Het kasteel in Pszczyna (of anders genaamd het Chateau Pless) lijkt eigenlijk meer op een paleis en is tegenwoordig één van de meest waardevolle aristocratische residenties in heel Polen. Het object heeft namelijk de oorlogstijd vrij goed doorstaan en beschikt over een vrijwel compleet, origineel interieur, wat niet vaak het geval is in Polen. Van binnen en buiten maakt het kasteel een grote indruk. Bekijk de foto’s en lees de geschiedenis van het kasteel. Misschien krijg je ook dat wow-gevoel, net zoals ik.
Geschiedenis van het kasteel
Aan het begin van de 16e eeuw werden de domeinen van Pszczyna geregeerd door de hertogen van Cieszyn. In 1517 verkocht de hertog van Cieszyn, Kazimierz II, het land aan een Hongaarse magnaat, Aleksy Turzo, waarmee een einde kwam aan een regeerperiode van de dynastie van Piasten in het district Pszczyna. Er werd een landstaat (Wolne Państwo Stanowe) met een hoofdstad in Pszczyna gesticht, inclusief de volgende steden Mikołów, Bieruń en sinds 1536 Mysłowice.
In 1548 veranderde het hertogdom Pszczyna van eigenaar – de nieuwe eigenaar was een bisschop van Wrocław, Baltazar Promnic. De familie Promnic bleef de eigenaar was het kasteel tot 1765 en in deze tijd werd het kasteel ingericht volgens de richtlijnen van de renaissance. Aan het begin van de 18e eeuw werd de functie van de kapelmeester en organist in het kasteel aan Georg Philipp Telemann (1681-1767) toevertrouwd – een Duits barokcomponist. Sinds 1979 worden concerten genaamd ‘Avond met Telemann’ in het kasteel georganiseerd, waar muziekliefhebbers onvergetelijke momenten kunnen doorbrengen tijdens het luisteren naar zijn composities. De concerten vinden plaats in de zogenaamde Spiegelkamer (Sala Lustrzana) van het Pszczyna-kasteel (zie foto’s onder).
Aan de muren in deze kamer tegenover elkaar hangen twee prachtige spiegels met een oppervlakte van elk 14 m2. Vandaar de naam natuurlijk.
De volgende eigenaren van Pszczyna waren: de hertogen Von Anhalt-Köthen-Pless tussen 1765 en 1846 en vervolgens de familie Von Hochberg.
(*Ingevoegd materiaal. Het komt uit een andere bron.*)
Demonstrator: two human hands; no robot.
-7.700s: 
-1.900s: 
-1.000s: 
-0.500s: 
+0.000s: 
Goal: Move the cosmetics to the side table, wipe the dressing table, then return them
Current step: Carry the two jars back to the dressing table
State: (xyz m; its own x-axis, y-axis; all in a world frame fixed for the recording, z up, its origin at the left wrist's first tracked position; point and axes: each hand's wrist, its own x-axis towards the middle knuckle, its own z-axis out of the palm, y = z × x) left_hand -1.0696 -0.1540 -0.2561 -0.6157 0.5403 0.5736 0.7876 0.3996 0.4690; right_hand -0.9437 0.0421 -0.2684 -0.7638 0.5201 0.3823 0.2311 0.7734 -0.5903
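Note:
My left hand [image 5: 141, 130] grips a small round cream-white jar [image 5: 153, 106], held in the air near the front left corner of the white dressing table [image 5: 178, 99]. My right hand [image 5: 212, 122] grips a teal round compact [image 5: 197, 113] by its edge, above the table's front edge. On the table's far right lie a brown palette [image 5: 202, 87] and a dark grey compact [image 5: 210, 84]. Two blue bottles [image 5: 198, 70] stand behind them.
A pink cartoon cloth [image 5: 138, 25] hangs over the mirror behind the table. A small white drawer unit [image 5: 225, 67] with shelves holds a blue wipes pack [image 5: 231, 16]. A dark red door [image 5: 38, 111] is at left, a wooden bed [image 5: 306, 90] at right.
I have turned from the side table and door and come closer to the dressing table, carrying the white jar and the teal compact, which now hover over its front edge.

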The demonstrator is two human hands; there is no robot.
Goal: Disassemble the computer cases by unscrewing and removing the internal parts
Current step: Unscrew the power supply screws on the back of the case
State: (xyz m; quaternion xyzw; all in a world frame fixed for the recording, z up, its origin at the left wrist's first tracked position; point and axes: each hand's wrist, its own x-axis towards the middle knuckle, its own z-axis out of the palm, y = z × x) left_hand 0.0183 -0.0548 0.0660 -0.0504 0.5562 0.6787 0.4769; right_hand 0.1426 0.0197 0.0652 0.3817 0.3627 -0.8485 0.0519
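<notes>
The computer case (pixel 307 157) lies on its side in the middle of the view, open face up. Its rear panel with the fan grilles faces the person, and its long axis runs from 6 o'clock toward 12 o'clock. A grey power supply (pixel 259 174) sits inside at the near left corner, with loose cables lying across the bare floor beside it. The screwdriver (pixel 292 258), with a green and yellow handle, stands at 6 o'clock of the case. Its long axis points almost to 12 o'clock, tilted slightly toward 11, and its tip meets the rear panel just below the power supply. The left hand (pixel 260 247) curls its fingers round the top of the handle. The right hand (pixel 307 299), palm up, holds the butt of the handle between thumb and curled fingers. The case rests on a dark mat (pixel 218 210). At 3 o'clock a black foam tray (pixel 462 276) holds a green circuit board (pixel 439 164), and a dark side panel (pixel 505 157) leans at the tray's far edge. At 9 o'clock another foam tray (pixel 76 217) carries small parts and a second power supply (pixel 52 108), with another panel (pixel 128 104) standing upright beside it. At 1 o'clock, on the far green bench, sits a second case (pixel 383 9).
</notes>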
In 1850 ontving Hans Heinrich XI von Hochberg de titel van de Prins van Pless en hij was ook de langst regerende prins op het kasteel (1855-1907). In zijn tijd werd het kasteel in Pszczyna vaak bezocht door de Pruisische koningen, Duitse keizers en prominente gasten uit heel Europa.
Na het overlijden van de oude hertog werden het Chateau Pless overgenomen door prins Hans Heinrich XV (1861-1938), wiens vrouw beroemd was om haar schoonheid: de Engelse dame Mary Theresa Olivia Cornwallis-West, prinses von Pless, beter bekend als Daisy (1873-1943). Na hun huwelijk in Londen kwam ze in december 1891 naar Pless en schreef haar eerste indruk in haar dagboek op: ‘There were hectares of terraces and gardens as well as many indistinguishable sculptures. A wonderful order of a stately residence of a heavy luxury but with no comfort or convenience, or even a personal bathroom!‘
Tijdens de Eerste Wereldoorlog speelde het kasteel van Pszczyna een belangrijke rol als huisvesting voor het hoofdkwartier van de keizer en de algemene zaken van het Duitse leger. Het was hier, in Pszczyna, waar de keizer, de chef van de generale staf, maarschalk Paul von Hindenburg, en de chef van de oostelijke staf, generaal Erich von Ludendorff, militaire beslissingen namen die de geschiedenis van Europa veranderden.
Nadat het Rode Leger in februari 1945 Pszczyna binnen marcheerde, werd het kasteel omgebouwd tot ziekenhuis. Verbazingwekkend bleef het interieur inclusief enorme kristallen spiegels intact. Ongeveer 80% van de originele inrichting bleef bewaard.
Het kasteel in Pszczyna is één van de weinige musea in dit deel van Europa met zoveel elementen die bewaard zijn gebleven. In 1995 werd het museum beloond door de organisatie Europa Nostra voor ‘diligent reconstruction of the castle interiors with their furnishings based on thorough historical researches which brought back the splendour of the beginning of the twentieth century’.
Je kunt het museum bezoeken met een audiotour. Het bezoek duurt ongeveer 1 uur.